I got my copy and have been checking in my free time. I plan to create something.


----------



## dathyr1 (May 7, 2017)

May I ask what version of Kontakt VIVID will run on? I see in small type on website - is it version 5.0 and above?

thank you,

Dave


----------



## GULL (May 7, 2017)

dathyr1 said:


> May I ask what version of Kontakt VIVID will run on? I see in small type on website - is it version 5.0 and above?
> 
> thank you,
> 
> Dave


@Norbz


----------



## sostenuto (May 7, 2017)

Workin at setting up in Reaper v5.40. Will comment when all is well. Some of (very competent) personal favs use Apple/Logic but never goin there.

Will respond later with SAMPLE Talk post in which which honest responses are allowed.  dubturbo.com has very cool but pitfire is easily pricked and cries aloud ...


----------



## Norbz (May 7, 2017)

Cheers guys.

I believe it will work on any 5.+ Kontakt, If you purchase and it doesn't work I'll honor a refund no problem.

And yes, I know it has weak points AND strong points, and promise I'll never cry aloud for reviews no matter how bad/critical as I don't like stuff sugarcoated when I'm buying stuff so please do be honest in your reviews.


----------



## dathyr1 (May 7, 2017)

Thank you Norbz for your info. I just purchased VIVID tonight after watching the walkthrough video above. Just because I said the three mainstream music categories I am into in my previous posts, I am learning about Funk, House, Trap, and Dubstep,etc and what makes what they are. I really like House type music. So I am open to all types of music.

take care,

Dave


----------



## Norbz (May 7, 2017)

^ Thank you kindly for your order! Happy you see value in the tool re learning about the genres, I think you'll get a lot out of the construction kits translated into the midi patterns so you can inspect every drum pattern type/build/drop/etc easily.

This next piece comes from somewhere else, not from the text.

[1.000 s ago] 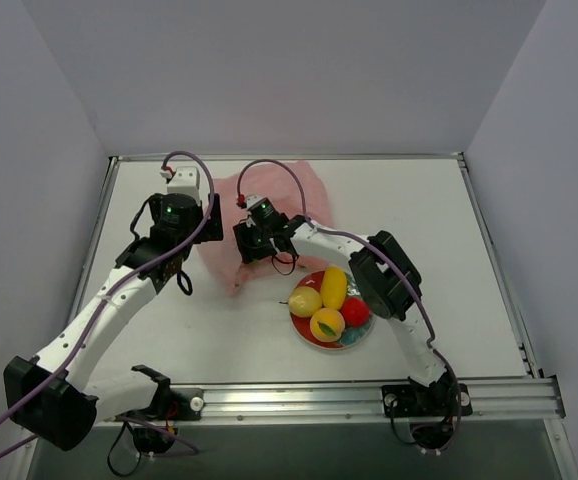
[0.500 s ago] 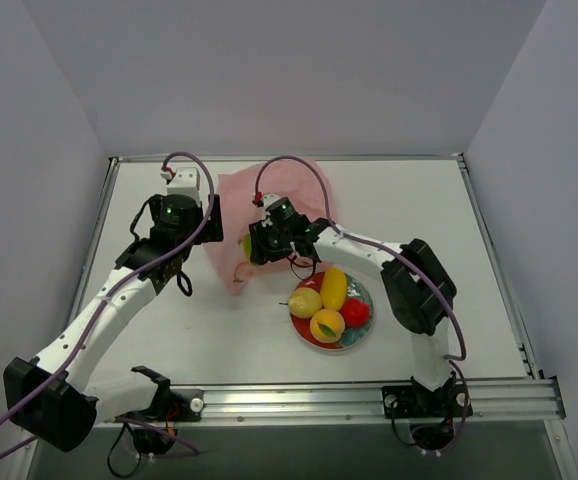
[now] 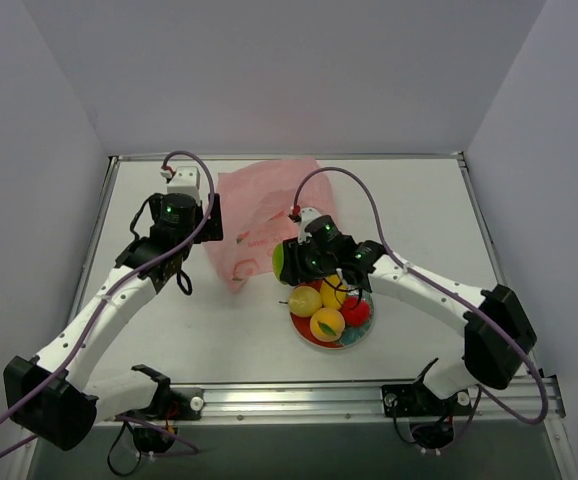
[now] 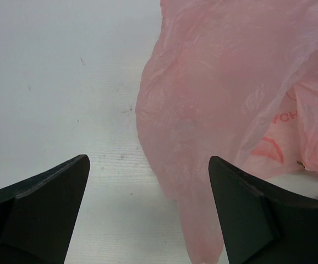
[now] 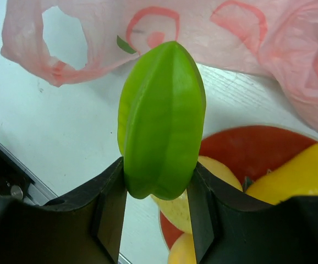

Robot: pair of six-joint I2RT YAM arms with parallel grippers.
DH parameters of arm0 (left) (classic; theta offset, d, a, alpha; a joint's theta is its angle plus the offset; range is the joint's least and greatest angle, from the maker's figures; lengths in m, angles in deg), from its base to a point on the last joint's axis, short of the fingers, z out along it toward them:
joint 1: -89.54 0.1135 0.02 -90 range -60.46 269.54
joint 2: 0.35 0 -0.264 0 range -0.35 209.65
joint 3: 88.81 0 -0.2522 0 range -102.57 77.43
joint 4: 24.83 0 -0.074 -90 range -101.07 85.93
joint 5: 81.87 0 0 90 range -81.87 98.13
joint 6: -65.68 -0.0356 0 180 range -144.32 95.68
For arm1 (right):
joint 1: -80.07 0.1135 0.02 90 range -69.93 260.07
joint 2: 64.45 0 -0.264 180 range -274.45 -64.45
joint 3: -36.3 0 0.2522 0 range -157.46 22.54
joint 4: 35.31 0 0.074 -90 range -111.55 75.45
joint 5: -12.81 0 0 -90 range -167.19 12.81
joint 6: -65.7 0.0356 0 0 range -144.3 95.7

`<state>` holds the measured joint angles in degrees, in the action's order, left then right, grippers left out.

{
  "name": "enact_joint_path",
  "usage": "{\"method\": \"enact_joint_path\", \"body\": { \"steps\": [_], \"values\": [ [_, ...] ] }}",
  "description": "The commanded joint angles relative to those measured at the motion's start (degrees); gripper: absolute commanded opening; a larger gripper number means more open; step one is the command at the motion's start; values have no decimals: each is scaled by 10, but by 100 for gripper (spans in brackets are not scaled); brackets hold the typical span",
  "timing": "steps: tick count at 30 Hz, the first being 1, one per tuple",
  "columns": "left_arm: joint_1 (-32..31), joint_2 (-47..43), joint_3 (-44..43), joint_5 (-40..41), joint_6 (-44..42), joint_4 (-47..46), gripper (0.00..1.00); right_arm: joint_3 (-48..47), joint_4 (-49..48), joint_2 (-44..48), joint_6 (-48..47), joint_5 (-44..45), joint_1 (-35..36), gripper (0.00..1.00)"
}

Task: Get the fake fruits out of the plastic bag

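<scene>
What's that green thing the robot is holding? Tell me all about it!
It's a shiny green plastic fruit with long ridges and a pointy tip, like a starfruit. The right gripper pinches its lower part between two black fingers. It's out of the pink bag, near the red plate's edge. Only the fingers touch it.

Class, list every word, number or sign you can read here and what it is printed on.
"CH": end of a red word on the plastic bag, left wrist view; rest hidden by folds.
Red round marks on the bag: no letters readable.
Nothing else readable.
</scene>
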<state>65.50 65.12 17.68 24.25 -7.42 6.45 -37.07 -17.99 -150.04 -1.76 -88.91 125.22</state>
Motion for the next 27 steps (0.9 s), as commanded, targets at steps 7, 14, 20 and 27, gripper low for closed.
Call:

Also - I have my first little update already - the midi files have unfortunately been exported wrong and will work fine in Logic however some DAW's/OS combinations are importing huge offsets before/after the midi triggers.

Someone was nice enough to create a little tool to fix it all for me and I'll have an upload tomorrow for everyone to replace your MIDI-FILES folder with so the offsets are gone.


----------



## sostenuto (May 7, 2017)

THX! Working right now through Win10 Pro PC / Reaper v5.40 setup and experienced this.


----------



## dathyr1 (May 7, 2017)

VIVID works great for me-I have Kontakt version 5.6.5. Awesome program. Went through all 6 of VIVIDs modules and the sounds/samples are very impressive. Drums are very strong sounding, Conductor and Voice modules I had fun playing-a small great selection of various instruments and vocals. I did mainly playing the patches live tonight-no DAW used. Ive got to sit down and figure out how to interface VIVID to my expressive ROLI keyboard cc values. The looper module I need more time to figure out how to use it effectively, each patch is split with drum pattern(s) on lower half of keyboard and a selection of other various sounds on the upper half-all sounds are looped. 808 Bass(name implied) module provides allot of variations and the IMain module provides a small mixture of all the categories. VIVID also provides 3 multis which gave me ideas what can be done when combining/layering sound patches/modules together. Adding effects and changing the envelope values really brings out some cool ideas on what can be done with each sound also. 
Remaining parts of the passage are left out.